Сесиль, увидев вошедшего в салон священника, бросилась к нему навстречу и, заливаясь слезами, умоляла о помощи и поддержке.
Сесиль поздно вышла к завтраку, и Сент-Арно, отложив газету, с первого взгляда увидел, что она дурно спала и много плакала. Они поздоровались и обменялись немногими равнодушными словами. Сент-Арно снова взялся за газету и, казалось, собрался читать. Но не мог сосредоточиться, отбросил газету и сказал, отодвигая чашку:
– Что там с Гордоном?
– Ничего.
– Ничего! Если бы ничего, то я бы не спрашивал, а ты не выглядела бы такой измученной и заплаканной. Так что выкладывай. Что он сказал? Или написал? Он строчил и строчил свои вечные письма.
– Хочешь прочесть?
– Чепуха. Знаю я эти любовные послания; самые лучшие никто не показывает, а остальное никуда не годится. Впрочем, мне дела нет до его признаний, а, может быть, и уверений; но при свидетелях, в присутствии других, следует вести себя подобающим образом. Он тебя обидел. Я в курсе того, что произошло. Хедемайер вчера в клубе рассказал об этом, и я желаю только подтверждения из твоих уст. То, что произошло в ложе, еще терпимо, но преследовать тебя до дома, разыгрывать мстителя за свою поруганную честь… Неслыханно!
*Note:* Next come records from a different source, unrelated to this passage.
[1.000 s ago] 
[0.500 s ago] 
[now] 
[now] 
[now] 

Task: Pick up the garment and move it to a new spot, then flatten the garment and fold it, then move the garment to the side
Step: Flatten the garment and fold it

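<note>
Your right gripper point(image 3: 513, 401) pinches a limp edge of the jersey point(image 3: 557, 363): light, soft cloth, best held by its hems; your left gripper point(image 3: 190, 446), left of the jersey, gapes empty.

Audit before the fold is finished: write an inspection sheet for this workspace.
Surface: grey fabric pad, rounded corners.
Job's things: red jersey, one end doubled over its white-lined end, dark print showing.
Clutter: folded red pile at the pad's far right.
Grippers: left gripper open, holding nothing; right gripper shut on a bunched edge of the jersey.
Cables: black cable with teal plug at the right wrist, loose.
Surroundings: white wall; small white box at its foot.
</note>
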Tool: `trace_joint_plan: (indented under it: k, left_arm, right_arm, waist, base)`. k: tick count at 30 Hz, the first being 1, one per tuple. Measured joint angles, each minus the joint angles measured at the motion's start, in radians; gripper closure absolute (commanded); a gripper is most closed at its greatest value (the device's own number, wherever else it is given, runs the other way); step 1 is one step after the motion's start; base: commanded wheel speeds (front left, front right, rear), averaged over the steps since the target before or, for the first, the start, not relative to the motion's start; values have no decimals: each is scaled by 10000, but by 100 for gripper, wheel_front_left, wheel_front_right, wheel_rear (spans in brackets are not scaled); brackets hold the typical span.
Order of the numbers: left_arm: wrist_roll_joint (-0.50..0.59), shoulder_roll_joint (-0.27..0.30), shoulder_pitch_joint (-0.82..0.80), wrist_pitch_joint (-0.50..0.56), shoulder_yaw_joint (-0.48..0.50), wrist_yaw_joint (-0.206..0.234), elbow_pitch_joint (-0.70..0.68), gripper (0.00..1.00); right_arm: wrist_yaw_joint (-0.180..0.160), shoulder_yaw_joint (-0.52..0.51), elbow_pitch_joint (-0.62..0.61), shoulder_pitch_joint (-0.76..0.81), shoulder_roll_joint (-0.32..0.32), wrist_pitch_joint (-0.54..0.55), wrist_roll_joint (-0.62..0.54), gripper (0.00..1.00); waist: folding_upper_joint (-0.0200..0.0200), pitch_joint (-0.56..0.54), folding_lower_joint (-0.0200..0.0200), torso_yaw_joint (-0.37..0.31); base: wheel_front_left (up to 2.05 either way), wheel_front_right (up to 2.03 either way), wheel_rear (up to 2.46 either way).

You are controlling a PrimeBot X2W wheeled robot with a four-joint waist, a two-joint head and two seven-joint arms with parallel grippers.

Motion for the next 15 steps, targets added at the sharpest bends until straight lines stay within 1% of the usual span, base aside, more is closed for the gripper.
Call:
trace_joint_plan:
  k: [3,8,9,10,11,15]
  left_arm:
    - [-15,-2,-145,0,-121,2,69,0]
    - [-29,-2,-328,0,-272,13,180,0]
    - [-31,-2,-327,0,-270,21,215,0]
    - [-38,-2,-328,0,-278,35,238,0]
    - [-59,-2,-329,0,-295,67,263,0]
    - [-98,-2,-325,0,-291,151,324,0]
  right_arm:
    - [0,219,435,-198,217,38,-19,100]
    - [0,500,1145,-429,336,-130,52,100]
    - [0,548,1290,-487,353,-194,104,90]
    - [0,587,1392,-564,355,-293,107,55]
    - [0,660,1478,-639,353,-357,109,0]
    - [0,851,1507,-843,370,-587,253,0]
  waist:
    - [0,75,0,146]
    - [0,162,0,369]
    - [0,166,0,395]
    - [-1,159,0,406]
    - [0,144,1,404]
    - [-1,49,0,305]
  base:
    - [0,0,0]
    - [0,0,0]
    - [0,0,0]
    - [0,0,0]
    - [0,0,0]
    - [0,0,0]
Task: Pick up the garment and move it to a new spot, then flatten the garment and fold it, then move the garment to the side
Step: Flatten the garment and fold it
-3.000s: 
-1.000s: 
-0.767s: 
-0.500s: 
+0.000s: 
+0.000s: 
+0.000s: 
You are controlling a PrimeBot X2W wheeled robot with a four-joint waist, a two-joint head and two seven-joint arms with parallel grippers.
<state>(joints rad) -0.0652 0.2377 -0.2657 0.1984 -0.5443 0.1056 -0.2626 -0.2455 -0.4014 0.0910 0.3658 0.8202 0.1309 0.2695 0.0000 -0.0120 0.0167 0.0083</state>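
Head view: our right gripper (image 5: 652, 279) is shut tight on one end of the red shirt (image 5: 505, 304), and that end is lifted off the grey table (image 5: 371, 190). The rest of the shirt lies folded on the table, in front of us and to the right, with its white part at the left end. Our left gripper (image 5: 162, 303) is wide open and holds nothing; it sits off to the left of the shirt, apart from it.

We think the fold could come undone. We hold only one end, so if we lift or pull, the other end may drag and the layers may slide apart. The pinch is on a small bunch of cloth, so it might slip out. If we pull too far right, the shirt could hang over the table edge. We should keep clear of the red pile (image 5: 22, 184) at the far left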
– Не заводись, Пьер, ты себя не помнишь от ярости. Хочешь услышать от меня, что случилось, а я вижу, ты знаешь все. Мне нечего добавить.
– Как бы не так. Главное еще не сказано. Все это имеет предысторию и не падает с неба. Меньше всего с неба. Гордон из хорошей семьи, он человек светский и здравомыслящий, а такой человек не действует наобум. Он анализирует ситуацию. Вот в этой ситуации я и желаю разобраться. Опиши мне ее; я полагаю, ты можешь ее описать, причем, не смущаясь и ни о чем не умалчивая. На точности не настаиваю, к мелочам придираться не собираюсь. Впрочем, позволю себе заранее предположить, что не могло произойти ничего такого, о чем нельзя говорить открыто и что следовало бы утаивать от меня. Так как никто не посмеет обвинить меня в нерешительности и трусости, и менее всего моя жена, которая, сколько мне известно, имеет об этом некоторое представление. А вот ты, возможно, играла в старую, как мир, женскую игру, подавая несбыточные надежды. Возможно, ты не знала меры, переиграла, вела себя не слишком разумно и осторожно, и была неверно понята. Если это так, то я попросил бы мою прекрасную Сесиль впредь быть более осмотрительной. Но если дело обстоит иначе, если ты не знаешь за собой никакого заигрывания, никакого заигрывания, которое дало бы ему хоть малейшую тень права на такой скандал и вторжение в чужой дом, значит, имеет место оскорбление, которое касается не только тебя, но и, прежде всего, меня. А я не учился терпеливо сносить дерзости. И потому требую объяснения, открытого и без обиняков.